As the lines appear below, please set them down exactly, starting at the first and finishing with the one containing "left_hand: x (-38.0".

▶ _DATA SEGMENT_:
--
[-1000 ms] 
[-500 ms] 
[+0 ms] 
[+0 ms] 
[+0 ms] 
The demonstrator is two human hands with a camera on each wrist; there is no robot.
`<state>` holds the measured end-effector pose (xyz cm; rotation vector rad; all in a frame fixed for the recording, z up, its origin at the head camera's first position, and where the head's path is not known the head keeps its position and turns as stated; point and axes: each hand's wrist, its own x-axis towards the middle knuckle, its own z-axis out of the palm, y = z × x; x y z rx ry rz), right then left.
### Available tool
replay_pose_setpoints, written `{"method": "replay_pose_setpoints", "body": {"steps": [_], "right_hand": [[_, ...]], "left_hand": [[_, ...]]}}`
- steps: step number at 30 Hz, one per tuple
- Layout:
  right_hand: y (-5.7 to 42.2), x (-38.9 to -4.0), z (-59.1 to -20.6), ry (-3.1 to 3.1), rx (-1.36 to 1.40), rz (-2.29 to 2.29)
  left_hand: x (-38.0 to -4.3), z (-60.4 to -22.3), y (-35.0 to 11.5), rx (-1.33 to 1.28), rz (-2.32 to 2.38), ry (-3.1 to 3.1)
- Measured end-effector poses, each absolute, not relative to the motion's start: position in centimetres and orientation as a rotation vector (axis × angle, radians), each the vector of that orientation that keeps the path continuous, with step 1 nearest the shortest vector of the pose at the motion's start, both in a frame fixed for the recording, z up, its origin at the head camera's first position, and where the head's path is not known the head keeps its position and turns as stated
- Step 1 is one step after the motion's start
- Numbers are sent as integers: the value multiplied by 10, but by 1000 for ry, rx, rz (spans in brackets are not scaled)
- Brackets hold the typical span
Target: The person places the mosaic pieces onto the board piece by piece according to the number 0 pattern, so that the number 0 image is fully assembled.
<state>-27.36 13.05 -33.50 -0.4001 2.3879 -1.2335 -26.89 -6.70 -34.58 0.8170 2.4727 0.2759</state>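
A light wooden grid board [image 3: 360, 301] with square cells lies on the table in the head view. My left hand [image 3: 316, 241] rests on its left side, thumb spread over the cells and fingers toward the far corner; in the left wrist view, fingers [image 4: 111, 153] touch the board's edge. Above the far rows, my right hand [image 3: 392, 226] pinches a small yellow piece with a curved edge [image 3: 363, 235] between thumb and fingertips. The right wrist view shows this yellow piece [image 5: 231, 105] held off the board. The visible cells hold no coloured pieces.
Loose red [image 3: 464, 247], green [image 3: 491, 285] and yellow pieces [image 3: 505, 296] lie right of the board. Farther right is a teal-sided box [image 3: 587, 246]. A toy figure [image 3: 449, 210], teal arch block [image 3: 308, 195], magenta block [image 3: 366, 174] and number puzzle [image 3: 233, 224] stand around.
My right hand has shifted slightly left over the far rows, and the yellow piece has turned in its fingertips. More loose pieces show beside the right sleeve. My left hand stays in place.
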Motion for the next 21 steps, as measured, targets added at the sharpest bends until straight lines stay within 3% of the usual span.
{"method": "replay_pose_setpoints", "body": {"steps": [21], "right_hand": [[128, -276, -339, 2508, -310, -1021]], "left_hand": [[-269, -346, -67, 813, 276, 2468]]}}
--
▶ _YOUR RESPONSE_:
[-1000 ms] 
[-500 ms] 
[+0 ms] 
[+0 ms] 
[+0 ms] 
The demonstrator is two human hands with a camera on each wrist; there is no robot.
`<state>` holds the measured end-effector pose (xyz cm; rotation vector rad; all in a frame fixed for the recording, z up, its origin at the head camera's first position, and where the head's path is not known the head keeps its position and turns as stated; point and axes: each hand's wrist, its own x-axis towards the middle knuckle, its own z-axis out of the palm, y = z × x; x y z rx ry rz), right then left.
### Available tool
replay_pose_setpoints, written `{"method": "replay_pose_setpoints", "body": {"steps": [_], "right_hand": [[_, ...]], "left_hand": [[_, ...]]}}`
- steps: step number at 30 Hz, one per tuple
- Layout:
  right_hand: y (-5.7 to 42.2), x (-38.9 to -4.0), z (-59.1 to -20.6), ry (-3.1 to 3.1), rx (-1.36 to 1.40), rz (-2.29 to 2.29)
  left_hand: x (-38.0 to -4.3), z (-60.4 to -22.3), y (-35.0 to 11.5), rx (-1.33 to 1.28), rz (-2.32 to 2.38), ry (-3.1 to 3.1)

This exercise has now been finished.